Better than to let Simone Dinnerstein’s PR-hounds do the talking, let’s listen - by way of skipping the artists vacuous liner notes - to what the music has to say, which is, these four-hundred introductory words notwithstanding, the ultimate arbiter of a CD’s value. 

She opens with Bach’s French Suite No.5 in G major, which is in keeping with her Goldberg Variation success that brought her from ‘giglets’ in nursing homes to the concertizing limelight. Whenever she plays Bach, for better or worse, I can’t help thinking that it’s taken from – or belongs on – a “Bach for Babies” or “Lullabies for Lovers” CD. The wallowing style has its appeal, but I’m not sure I’m proud of whatever part in me it is that this appeals to. Perhaps the one that would like to play piano itself, to indulge in pianistic exaggeration, the part that would like to underline everything already in italics and put in parentheses whatever is in small fonts. Ultimately I find the ostentation of her mannerisms, the caressing, and rhythmic freewheeling more detriment than their superficial seduction a benefit. Recent recordings by Gulda (see review) and especially Till Fellner show that less is (much) more.

There is even less I can recommend in the performance of Beethoven’s last Piano Sonata, op.111. If this is “the last classical piano sonata”, not just Beethoven’s, but the Omega of its genre - as Adorno, via Thomas Mann via Wendell Kretschmar would have it - Dinnerstein sure doesn’t make a case for it. There is nothing of the patrician heaping of music upon music that Arrau brings to this, nothing of the crystalline, tight-lipped energy of (early!) Serkin, and certainly no hint of the momentous vertical struggle and intellectual rigor that Pollini, in one of his greatest recordings, has achieved. Worse yet: there is nothing that Dinnerstein has to offer in place of any of these qualities; just the notes, played efficiently and with mechanical accomplishment. 
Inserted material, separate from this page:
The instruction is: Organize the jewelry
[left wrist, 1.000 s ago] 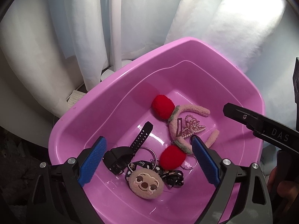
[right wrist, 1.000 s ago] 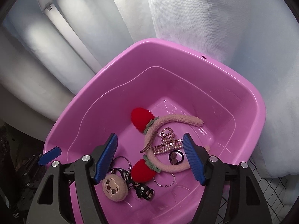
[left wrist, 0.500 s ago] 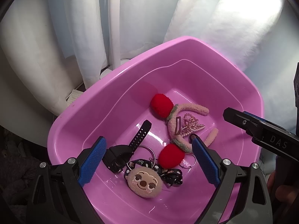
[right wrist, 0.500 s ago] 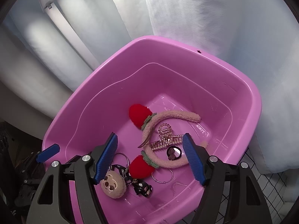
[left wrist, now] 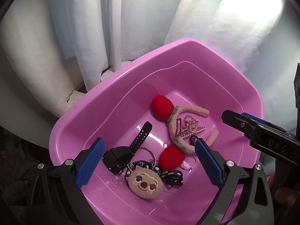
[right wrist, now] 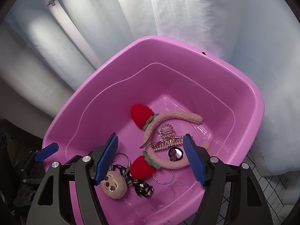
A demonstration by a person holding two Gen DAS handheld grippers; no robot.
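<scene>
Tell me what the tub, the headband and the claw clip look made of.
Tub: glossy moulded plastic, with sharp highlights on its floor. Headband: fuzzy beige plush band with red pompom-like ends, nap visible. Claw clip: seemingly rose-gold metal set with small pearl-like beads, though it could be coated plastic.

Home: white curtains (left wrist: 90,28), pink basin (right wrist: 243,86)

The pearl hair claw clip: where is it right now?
In the right wrist view the pearl hair claw clip lies on the pink tub floor inside the curve of the plush headband, beside a small dark round piece.
</scene>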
So far it sounds like this CD would already be in my ‘discard’ pile. Instead I will file it under “L”, and regard it highly. Because centre-recital Dinnerstein plays Philip Lasser’s Twelve Variations on a Chorale by J.S. Bach. And that’s what you will want to hear. The chorale is “Nimm von uns, Herr, du treuer Gott” from Cantata BWV 101 and the forty-six year young Lasser, who is a member of the faculty at Juilliard, finds 12 ways to vary this that are typical of his style which simply calling “neo-romantic” would be rather too simple. It’s part of a new, bold melodiousness that is inoculated against the accusation of kitsch or triteness through sheer quality and originality. Lasser, and a very select few other composers, manage to write music that can be immediately established as new, yet uses means that have been part of the composer’s toolkit for a hundreds of  years. More graphically: Those who like the ‘music’ of John Rutter, Andrew Lloyd-Webber, or John Williams will find Lasser equally appealing as those who can’t control their gag reflex at the very mention of those composers’ drivel. 

Best of all, Dinnerstein’s essentially romantic, eagerly pleasing style, coupled with her technical faculty, not only allows the Lasser to shine, it positively contributes to it. Bach provides the structure, Lasser’s perennial French air absorbs Dinnerstein’s floweriness, and the audible 21st century, modern touch assures the whole concoction stays lean and clean. 

Consider the Bach and Beethoven on this disc the packaging; the former of which may well conform to many a listener’s taste more than to mine, the latter which probably can’t be helped. The Lasser is the center of this musical tootsie roll and it’s worth getting there, no matter how many licks it takes.